La Reconnaissance de l’Authenticité

Identifier un véritable écrivain demande une forme particulière de sensibilité critique qui dépasse l’analyse technique pour percevoir cette qualité insaisissable qu’est l’authenticité créatrice. Cette reconnaissance ne s’enseigne pas dans les manuels de littérature ; elle se développe par la fréquentation assidue des œuvres et l’affinement progressif du goût littéraire.

L’authenticité se révèle souvent dans les détails : une image inattendue qui révèle une vision personnelle du monde, un rythme de phrase qui trahit une sensibilité particulière, un choix lexical qui échappe aux automatismes convenus. Ces signes discrets composent peu à peu le portrait d’une sensibilité créatrice singulière.

Cette reconnaissance demande aussi une certaine patience critique.
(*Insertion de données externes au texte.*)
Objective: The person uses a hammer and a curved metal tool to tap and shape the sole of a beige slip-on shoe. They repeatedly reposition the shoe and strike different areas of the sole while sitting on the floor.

L’œuvre de l’écrivain authentique mais maladroit peut dérouter lors d’une première lecture. Il faut parfois du temps pour s’habituer à sa manière particulière d’utiliser la langue, pour comprendre la logique interne de son univers créatif.

La critique contemporaine, souvent pressée par les contraintes de l’actualité littéraire, peine parfois à identifier ces voix authentiques qui ne correspondent pas aux critères établis de la réussite littéraire. Cette difficulté explique en partie pourquoi certains auteurs majeurs ne sont reconnus qu’après leur mort, quand le temps a permis de distinguer l’essentiel de l’accessoire.

L’École de la Nécessité

Pour l’écrivain en formation, cette distinction entre bons auteurs et véritables écrivains soulève des questions pratiques importantes. Faut-il privilégier l’apprentissage technique au risque de formater sa voix créatrice ? Ou bien cultiver son authenticité au risque de produire des textes imparfaits ?

La réponse réside probablement dans une approche dialectique qui ne sacrifie ni la technique ni l’authenticité. La maîtrise des outils d’écriture libère l’expression plutôt qu’elle ne l’entrave, à condition de ne jamais perdre de vue la nécessité intérieure qui justifie l’acte d’écrire.

Cette formation à l’authenticité passe d’abord par un travail d’introspection qui permet d’identifier ses véritables obsessions créatrices, ses sujets de prédilection, sa manière personnelle d’appréhender le monde. Cette connaissance de soi constitue le socle sur lequel peut s’édifier une œuvre véritablement personnelle.

Elle implique aussi d’accepter sa propre maladresse comme une étape nécessaire vers l’expression authentique. Plutôt que de chercher immédiatement la perfection formelle, l’écrivain en formation peut s’autoriser l’approximation, le tâtonnement, l’expérimentation, en gardant confiance dans sa capacité progressive de perfectionnement.

Cette école de la nécessité enseigne finalement que la valeur d’un écrivain ne se mesure pas à sa capacité de produire des textes irréprochables, mais à sa fidélité à sa vision personnelle du monde et à son courage de l’exprimer malgré les obstacles techniques et sociaux. Dans cette perspective, la maladresse devient non plus un défaut à corriger mais un signe possible d’authenticité créatrice, un indice que l’auteur cherche à dire quelque chose qui n’a jamais été dit exactement de cette manière.